Keywords: Zinc, neuron, proliferation, apoptosis, caspase, NF-κB, ERK, zinc deficiency, p53, Bad

1. Introduction

Zinc is one of the most abundant essential elements in the human body. It is present in the structure of many proteins, like enzymes and transcription factors and modulates the function of other proteins, including receptors, enzymes and proteins involved in cell signalling. Zinc is a key micronutrient in the physiology of the nervous system, participating in the modulation of synaptic transmission [1, 2], regulation of neuronal cell oxidant production [3, 4], regulation of signalling cascades [5-9]; neural cell proliferation [10-13], cell survival [9-12, 14] and neuronal differentiation [15, 16]. The physiological functions of zinc in the nervous system depend on a fine balance of intra and extracellular zinc concentrations [2, 17]. Elevations in neuronal zinc levels that are associated with select brain injury conditions lead to apoptotic cell death [18, 19]. On the other hand, severe gestational zinc deficiency is characterized by fetal malformations including agenesis and dysmorphogenesis of the brain, spinal cord, eye and olfactory tract [20, 21]. A marginal zinc nutrition during gestation and early postnatal development is not teratogenic but affects neurotransmission and cell signalling [5, 22]. Furthermore, early postnatal zinc deficiency affects the number and differentiation of basket and stellate [15], Purkinje [16], and cerebellum granule neurons [23].
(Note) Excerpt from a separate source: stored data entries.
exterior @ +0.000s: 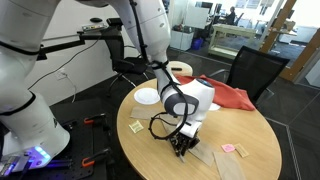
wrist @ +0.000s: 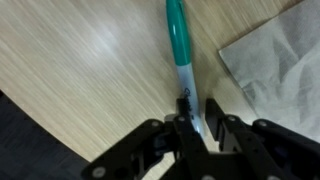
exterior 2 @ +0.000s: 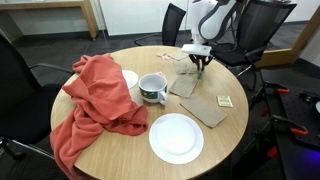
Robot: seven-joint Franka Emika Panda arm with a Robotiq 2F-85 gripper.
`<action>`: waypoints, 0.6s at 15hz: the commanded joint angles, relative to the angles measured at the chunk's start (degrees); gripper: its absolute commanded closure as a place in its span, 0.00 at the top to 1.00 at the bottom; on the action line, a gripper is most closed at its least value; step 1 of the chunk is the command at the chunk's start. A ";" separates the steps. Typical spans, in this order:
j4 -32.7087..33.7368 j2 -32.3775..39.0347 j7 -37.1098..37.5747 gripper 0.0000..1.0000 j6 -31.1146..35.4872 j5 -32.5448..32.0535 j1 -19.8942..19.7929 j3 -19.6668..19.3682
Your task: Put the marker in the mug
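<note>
The marker (wrist: 178, 45) has a green cap and a white barrel and lies on the wooden table, pointing away from the wrist camera. My gripper (wrist: 198, 130) is down at the table with its two fingers on either side of the barrel's near end, closed against it. In both exterior views the gripper (exterior: 181, 146) (exterior 2: 199, 68) stands upright at the table's edge. The pale mug (exterior 2: 153, 88) with a dark rim stands upright near the table's middle, a little way from the gripper. In the exterior views the marker is hidden by the fingers.
A red cloth (exterior 2: 95, 95) drapes over one side of the round table (exterior 2: 120, 150). A white plate (exterior 2: 176, 137) lies near the front edge. Flat tan paper pieces (exterior 2: 205, 108) lie between mug and gripper; one shows beside the marker (wrist: 275, 60). Office chairs (exterior: 255, 68) ring the table.
</note>
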 commanded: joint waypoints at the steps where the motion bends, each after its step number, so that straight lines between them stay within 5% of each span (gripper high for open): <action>1: -0.06 0.12 -0.35 0.00 0.49 1.92 0.77 -0.98; 9: -7.14 -10.87 -2.75 0.03 1.44 -3.76 3.71 -5.70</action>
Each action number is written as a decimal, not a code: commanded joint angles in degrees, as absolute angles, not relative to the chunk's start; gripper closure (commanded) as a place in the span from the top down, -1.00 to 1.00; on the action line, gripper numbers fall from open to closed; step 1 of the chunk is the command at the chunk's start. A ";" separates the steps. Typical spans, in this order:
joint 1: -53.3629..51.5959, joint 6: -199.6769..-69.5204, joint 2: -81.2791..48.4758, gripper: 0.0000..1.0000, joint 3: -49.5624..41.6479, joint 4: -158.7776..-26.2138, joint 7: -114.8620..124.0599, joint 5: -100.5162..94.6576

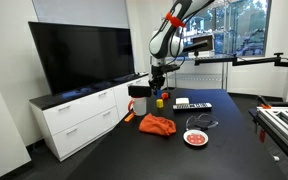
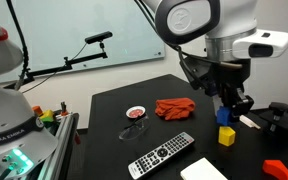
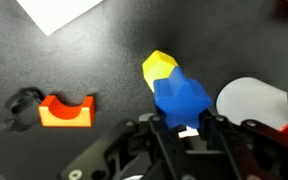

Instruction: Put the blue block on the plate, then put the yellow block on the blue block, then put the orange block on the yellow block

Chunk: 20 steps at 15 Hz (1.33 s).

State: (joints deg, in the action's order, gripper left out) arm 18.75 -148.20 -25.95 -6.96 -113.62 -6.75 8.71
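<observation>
Gripper (image 3: 184, 122) clamped on blue block (image 3: 181, 95), turned askew, yellow block (image 3: 160, 66) just beyond

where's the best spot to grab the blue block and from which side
Take the blue block by two opposite flat side faces, coming straight down from above. It is small and cube-like, and the yellow block sits close beside it, so use the faces clear of it, as the gripper does now.
</observation>
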 commanded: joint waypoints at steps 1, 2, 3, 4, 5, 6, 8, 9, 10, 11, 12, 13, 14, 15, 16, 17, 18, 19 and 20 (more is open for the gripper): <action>19.15 -146.96 -19.89 -0.83 -5.74 -117.67 -11.42 9.52; 18.78 -148.01 -19.01 -0.83 -5.44 -118.91 -12.21 9.47; 18.41 -148.11 -18.14 -0.83 -5.20 -120.09 -12.91 9.32; 17.80 -148.77 -17.71 -0.83 -4.96 -121.20 -13.21 9.08; 17.25 -149.24 -17.07 -0.83 -4.80 -122.54 -13.44 8.92; 16.91 -150.24 -16.86 -0.83 -4.33 -123.65 -13.79 9.32; 15.65 -154.11 -17.32 -0.83 -3.92 -125.84 -13.67 8.85; 15.03 -155.95 -17.52 -0.83 -3.83 -126.88 -13.55 8.15; 14.62 -157.45 -17.85 -0.83 -3.62 -127.80 -13.62 7.71; 14.29 -158.63 -17.67 -0.83 -3.47 -128.85 -13.66 7.29; 14.22 -159.71 -17.73 -0.83 -3.00 -129.74 -14.02 7.43; 14.15 -160.24 -17.21 -0.83 -2.68 -130.83 -14.45 7.34; 14.17 -160.05 -16.49 -0.83 -2.33 -131.89 -15.00 7.29; 14.14 -160.53 -15.71 -0.83 -2.02 -133.14 -15.66 7.17; 14.41 -160.12 -14.74 -0.83 -1.37 -134.24 -16.85 7.49; 14.52 -159.94 -13.61 -0.83 -0.76 -135.50 -18.01 7.76; 14.47 -159.83 -12.63 -0.83 -0.26 -136.69 -18.89 8.06; 14.23 -159.71 -11.40 -0.83 0.23 -137.90 -19.86 8.18; 13.91 -159.54 -9.94 -0.83 0.76 -139.46 -20.90 8.29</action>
The adverse effects of zinc deficiency on brain development could constitute a risk for the onset of neurological disorders during infancy, adolescence and adulthood [24]. In this review we will addess current knowledge on the impact of zinc deficiency on two processes that are central to normal brain development: neurogenesis and neuronal apoptosis. The proposed mechanisms (summarized in Fig.1) will be discussed.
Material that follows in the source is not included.